Le désert du Kara-Koum

par Jules Verne

"Le train file en plein désert. C’est le Kara-Koum, "le désert noir". Il s’étend au-dessus de Khiva sur toute la partie du Turkestan comprise entre la frontière persane et le cours de l’Amou-Daria. En réalité, les sables du Kara-Koum ne sont pas plus noirs que la mer Noire n’est noire, que la mer Blanche n’est blanche, que la mer Rouge n’est rouge, que le fleuve Jaune n’est jaune. Mais j’adore ces dénominations colorées, si erronées qu’elles soient. Dans les paysages, il faut saisir l’œil par les couleurs.
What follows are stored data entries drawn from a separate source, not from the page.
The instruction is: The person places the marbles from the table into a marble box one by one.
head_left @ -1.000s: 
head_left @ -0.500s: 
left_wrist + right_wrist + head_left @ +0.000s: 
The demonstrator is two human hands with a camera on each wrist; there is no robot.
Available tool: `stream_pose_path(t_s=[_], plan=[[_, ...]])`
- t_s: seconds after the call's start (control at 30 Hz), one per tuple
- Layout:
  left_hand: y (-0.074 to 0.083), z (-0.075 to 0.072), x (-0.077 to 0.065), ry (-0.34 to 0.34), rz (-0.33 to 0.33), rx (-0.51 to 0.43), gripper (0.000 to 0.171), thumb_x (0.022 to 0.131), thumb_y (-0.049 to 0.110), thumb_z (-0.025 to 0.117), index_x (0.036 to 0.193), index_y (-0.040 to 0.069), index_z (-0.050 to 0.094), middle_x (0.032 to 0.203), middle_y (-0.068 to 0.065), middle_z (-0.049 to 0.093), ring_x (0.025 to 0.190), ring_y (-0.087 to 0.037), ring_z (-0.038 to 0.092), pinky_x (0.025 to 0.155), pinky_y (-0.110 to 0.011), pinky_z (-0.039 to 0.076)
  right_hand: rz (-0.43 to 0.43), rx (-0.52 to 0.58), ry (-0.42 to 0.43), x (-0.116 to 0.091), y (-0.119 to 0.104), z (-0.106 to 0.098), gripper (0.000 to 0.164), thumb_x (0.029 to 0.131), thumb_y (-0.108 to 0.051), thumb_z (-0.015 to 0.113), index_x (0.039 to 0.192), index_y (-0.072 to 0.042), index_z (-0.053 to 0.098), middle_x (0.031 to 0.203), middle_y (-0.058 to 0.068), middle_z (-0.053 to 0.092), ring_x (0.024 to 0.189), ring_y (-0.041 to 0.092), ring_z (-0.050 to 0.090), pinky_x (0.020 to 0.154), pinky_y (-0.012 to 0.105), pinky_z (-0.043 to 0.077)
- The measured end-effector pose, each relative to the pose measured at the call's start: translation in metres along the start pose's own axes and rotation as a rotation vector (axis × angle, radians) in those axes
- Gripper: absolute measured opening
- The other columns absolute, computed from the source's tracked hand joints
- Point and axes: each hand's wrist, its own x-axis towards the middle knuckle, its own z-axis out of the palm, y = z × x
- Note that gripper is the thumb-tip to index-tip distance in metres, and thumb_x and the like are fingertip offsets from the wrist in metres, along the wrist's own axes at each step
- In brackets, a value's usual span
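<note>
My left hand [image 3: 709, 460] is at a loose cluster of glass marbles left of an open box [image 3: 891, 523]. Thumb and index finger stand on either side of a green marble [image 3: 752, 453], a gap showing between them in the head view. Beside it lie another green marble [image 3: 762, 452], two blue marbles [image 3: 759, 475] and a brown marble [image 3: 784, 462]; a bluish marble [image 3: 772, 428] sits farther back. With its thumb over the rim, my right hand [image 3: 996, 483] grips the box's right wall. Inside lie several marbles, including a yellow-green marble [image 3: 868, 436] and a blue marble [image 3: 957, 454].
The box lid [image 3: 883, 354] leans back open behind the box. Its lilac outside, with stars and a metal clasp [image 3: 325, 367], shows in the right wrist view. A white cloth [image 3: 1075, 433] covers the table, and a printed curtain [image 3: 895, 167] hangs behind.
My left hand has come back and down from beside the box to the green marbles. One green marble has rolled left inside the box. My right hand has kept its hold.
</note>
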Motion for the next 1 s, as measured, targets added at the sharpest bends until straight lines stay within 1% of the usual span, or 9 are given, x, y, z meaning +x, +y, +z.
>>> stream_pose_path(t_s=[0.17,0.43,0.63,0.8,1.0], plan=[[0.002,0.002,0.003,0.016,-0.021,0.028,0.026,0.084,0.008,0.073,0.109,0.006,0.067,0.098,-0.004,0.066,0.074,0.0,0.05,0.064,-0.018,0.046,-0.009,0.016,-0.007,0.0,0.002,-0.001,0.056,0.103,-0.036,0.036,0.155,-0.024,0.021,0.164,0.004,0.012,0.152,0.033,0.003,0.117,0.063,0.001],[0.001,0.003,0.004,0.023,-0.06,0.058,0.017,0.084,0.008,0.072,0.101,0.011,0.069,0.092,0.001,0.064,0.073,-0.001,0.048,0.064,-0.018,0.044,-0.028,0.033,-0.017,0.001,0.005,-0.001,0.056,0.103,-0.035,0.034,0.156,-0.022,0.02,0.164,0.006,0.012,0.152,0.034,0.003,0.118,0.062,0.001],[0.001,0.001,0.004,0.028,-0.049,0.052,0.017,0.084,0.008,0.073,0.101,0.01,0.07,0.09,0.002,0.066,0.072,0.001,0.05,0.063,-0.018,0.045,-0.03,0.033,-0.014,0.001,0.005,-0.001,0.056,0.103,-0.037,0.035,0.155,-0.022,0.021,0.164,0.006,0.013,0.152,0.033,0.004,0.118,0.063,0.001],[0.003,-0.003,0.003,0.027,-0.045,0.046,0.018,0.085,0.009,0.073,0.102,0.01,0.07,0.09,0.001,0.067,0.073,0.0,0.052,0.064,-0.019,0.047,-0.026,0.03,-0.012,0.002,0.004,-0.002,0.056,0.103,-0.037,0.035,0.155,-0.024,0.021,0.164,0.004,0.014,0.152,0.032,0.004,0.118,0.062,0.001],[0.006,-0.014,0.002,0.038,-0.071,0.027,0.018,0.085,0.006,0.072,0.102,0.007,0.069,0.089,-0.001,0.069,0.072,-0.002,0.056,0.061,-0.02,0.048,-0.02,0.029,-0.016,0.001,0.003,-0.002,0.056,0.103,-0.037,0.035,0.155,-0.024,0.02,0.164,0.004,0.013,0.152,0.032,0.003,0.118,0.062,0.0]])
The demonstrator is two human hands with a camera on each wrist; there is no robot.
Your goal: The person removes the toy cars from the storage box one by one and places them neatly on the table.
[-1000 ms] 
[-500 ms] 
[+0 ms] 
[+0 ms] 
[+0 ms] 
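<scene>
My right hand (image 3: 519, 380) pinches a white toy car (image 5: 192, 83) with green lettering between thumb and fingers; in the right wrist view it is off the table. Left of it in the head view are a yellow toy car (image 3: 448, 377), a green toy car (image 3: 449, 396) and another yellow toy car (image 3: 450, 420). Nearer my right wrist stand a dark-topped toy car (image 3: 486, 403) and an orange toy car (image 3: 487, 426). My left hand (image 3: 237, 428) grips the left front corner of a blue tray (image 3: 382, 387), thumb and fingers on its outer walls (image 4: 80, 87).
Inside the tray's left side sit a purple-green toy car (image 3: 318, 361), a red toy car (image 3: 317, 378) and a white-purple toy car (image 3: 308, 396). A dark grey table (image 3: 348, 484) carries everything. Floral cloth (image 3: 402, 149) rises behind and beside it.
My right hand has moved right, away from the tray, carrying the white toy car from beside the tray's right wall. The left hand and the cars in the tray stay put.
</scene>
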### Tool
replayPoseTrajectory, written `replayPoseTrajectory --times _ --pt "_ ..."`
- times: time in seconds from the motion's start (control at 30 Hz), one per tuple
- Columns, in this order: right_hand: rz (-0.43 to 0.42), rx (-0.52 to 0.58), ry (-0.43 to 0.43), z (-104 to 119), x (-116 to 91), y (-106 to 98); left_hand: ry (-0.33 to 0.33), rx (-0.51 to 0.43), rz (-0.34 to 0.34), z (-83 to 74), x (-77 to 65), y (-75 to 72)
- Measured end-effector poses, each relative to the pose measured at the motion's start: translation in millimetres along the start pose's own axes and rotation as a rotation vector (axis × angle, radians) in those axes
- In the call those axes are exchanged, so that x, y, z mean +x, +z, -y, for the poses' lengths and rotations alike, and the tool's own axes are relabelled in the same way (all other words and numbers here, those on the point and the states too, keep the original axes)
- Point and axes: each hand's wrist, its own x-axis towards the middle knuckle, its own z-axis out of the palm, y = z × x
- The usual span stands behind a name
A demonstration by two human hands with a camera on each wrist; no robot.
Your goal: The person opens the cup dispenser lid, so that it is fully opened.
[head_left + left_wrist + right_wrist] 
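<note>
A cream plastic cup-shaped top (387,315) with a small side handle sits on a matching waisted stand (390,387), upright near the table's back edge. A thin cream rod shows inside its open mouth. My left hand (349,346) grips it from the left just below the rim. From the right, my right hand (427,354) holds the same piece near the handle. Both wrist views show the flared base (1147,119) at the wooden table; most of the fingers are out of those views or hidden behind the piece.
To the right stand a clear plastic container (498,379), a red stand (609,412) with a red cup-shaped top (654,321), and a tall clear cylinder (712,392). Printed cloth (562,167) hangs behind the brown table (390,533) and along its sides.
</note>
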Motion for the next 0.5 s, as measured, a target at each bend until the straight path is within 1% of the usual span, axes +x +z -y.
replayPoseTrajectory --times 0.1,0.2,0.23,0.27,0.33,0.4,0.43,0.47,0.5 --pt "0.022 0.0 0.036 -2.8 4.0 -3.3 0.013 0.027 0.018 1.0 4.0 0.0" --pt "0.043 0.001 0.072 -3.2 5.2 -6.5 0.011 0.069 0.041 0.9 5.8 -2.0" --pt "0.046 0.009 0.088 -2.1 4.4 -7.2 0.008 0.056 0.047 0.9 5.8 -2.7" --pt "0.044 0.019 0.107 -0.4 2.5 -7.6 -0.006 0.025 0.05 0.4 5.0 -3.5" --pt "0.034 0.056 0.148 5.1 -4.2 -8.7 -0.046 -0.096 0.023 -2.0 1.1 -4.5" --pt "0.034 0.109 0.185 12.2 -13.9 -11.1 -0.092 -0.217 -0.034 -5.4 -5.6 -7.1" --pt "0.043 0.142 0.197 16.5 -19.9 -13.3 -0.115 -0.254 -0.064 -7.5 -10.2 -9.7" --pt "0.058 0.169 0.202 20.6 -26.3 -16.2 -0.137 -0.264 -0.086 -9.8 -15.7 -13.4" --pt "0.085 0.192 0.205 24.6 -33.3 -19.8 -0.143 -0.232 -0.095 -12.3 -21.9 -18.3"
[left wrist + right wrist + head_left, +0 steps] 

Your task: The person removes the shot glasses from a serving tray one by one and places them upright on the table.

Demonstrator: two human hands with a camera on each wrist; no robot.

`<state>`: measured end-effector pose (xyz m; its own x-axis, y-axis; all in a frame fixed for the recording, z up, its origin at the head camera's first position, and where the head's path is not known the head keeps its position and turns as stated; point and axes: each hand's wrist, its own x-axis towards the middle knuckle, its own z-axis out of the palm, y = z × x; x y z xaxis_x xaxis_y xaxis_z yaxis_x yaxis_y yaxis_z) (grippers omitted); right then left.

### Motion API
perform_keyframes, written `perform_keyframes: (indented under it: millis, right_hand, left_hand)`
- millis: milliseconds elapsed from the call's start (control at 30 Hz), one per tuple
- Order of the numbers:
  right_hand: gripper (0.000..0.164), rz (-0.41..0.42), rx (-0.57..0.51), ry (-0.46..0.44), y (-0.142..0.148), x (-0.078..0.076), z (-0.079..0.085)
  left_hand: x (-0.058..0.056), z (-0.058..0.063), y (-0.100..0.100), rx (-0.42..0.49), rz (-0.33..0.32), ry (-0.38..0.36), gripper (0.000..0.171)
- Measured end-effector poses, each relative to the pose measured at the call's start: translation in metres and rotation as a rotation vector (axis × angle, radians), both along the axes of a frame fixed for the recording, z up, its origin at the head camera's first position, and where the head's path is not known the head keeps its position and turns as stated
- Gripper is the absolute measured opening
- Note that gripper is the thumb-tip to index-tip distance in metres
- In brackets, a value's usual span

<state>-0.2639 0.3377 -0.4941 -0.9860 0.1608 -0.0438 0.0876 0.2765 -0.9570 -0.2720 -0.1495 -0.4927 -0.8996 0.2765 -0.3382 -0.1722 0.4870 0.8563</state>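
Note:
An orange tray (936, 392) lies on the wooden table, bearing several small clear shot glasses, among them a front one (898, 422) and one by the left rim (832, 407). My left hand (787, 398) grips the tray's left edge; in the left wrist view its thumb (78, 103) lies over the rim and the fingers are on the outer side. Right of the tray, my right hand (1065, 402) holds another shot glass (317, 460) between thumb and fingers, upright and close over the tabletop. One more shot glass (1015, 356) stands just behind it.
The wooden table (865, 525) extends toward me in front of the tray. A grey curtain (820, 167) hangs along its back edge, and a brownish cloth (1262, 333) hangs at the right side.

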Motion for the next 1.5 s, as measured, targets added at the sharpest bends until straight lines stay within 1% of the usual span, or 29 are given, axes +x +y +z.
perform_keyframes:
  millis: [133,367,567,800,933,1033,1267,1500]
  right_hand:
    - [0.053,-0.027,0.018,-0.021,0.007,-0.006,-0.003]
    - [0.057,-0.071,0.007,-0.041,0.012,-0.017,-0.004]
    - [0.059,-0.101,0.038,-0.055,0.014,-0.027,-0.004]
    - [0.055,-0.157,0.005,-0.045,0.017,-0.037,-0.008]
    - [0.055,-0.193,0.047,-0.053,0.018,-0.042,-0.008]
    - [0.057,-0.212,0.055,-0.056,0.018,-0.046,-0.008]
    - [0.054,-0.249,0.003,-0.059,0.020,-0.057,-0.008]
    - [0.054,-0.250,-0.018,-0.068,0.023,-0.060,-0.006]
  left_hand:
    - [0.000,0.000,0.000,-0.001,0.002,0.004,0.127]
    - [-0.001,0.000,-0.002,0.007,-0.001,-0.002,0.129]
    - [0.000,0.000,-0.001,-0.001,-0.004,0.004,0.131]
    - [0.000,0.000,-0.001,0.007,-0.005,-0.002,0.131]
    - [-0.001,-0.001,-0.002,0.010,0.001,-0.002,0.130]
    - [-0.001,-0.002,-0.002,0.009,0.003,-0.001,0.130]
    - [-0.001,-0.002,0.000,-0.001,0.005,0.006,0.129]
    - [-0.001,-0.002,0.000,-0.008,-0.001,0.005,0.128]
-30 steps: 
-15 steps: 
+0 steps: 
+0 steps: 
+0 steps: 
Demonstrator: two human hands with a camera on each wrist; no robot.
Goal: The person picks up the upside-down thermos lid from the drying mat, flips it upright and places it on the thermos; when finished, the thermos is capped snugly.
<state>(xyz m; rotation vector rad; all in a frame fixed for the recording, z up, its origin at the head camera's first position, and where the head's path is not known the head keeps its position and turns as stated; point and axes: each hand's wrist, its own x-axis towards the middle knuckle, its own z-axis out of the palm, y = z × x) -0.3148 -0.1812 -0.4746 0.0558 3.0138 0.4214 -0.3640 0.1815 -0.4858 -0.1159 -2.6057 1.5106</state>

Est-ce que la géographie n’est pas du paysage ? Il paraît que ce désert était autrefois occupé par un vaste bassin central. Il s’est desséché comme se desséchera la Caspienne, et cette évaporation s’explique par l’énergique concentration des rayons solaires à la surface des territoires qui se développent entre la mer d’Aral et le plateau de Pamir. Le Kara-Koum est formé de dunes sablonneuses, singulièrement mobiles, que les grands vents menacent de déplacer sans cesse. Les "barkanes", – ainsi les nomment les Russes, – varient en hauteur de dix à trente mètres. Elles offrent une large prise aux terribles ouragans du nord, qui tendent à les repousser vers le sud.
De là, des craintes assez justifiées pour la sécurité du Transcaspien. Il s’agissait donc de le protéger d’une façon efficace, et le général Annenkof eût été fort embarrassé, si la prévoyante nature, en même temps qu’elle lui fournissait un terrain favorable à la création d’une voie ferrée, ne lui avait donné les moyens d’arrêter le déplacement des barkanes.
Au revers de ces dunes poussent nombre d’arbrisseaux épineux, des bouquets de tamaris, de chardons étoilés, et cet "haloxylon-ammodendron", que les Russes appellent moins scientifiquement "saksaoul". Ses profondes et vigoureuses racines sont propres à maintenir le sol, comme "l’hippophae-rhamnoïdes", un arbousier de la famille des éléagnées, qui est employé à fixer les sables dans l’Europe septentrionale.
À ces plantations de saksaouls, les ingénieurs de la ligne ont joint, en divers endroits, certains revêtements de terre glaise pilonnée, et, le long des parties les plus menacées d’envahissement, une ligne de palissades. Utiles précautions, sans doute. Néanmoins, si la voie est protégée, les voyageurs ne le sont guère, lorsque le sable vole comme une mitraille, et que le vent soulève sur la plaine des efflorescences blanchâtres de sel. Il y a de bon que nous ne sommes pas à l’époque des extrêmes chaleurs, et ce n’est ni en juin, ni en juillet, ni en août, que je conseillerai de prendre le Grand-Transasiatique. […]
À la minute réglementaire, le train entre en gare de Tchardjoui, – verste mille cinquième. C’est une importante ville du khanat de Boukharie que le Transcaspien atteignit vers la fin de novembre 1886, dix-sept mois après la pose de la première traverse. Nous ne sommes plus qu’à douze verstes de l’Amou-Daria […]
L’Amou-Daria, c’est l’Oxus des Anciens, le rival de l’Indus et du Gange. Autrefois tributaire de la Caspienne suivant un lit indiqué sur les cartes, il est maintenant tributaire de la mer d’Aral. Alimenté par les neiges et les pluies du plateau de Pamir, il promène ses eaux lentes entre des falaises d’argile et de sable. C’est le "fleuve-mer" en langue turkomène, et son cours se développe sur deux mille cinq cents kilomètres.
Le train s’engage à la surface d’un pont, long d’une lieue, qui enjambe l’Amou-Daria et le domine de onze mètres au-dessus des basses eaux. À son passage, le tablier tremble sur les mille pilotis qui le supportent, groupés par cinq entre chacune des travées, qui sont à neuf mètres l’une de l’autre."
Jules Verne, Claudius Bombarnac, Carnet d'un reporter - Les Voyages extraordinaires, Paris, J. Hetzel, 1892.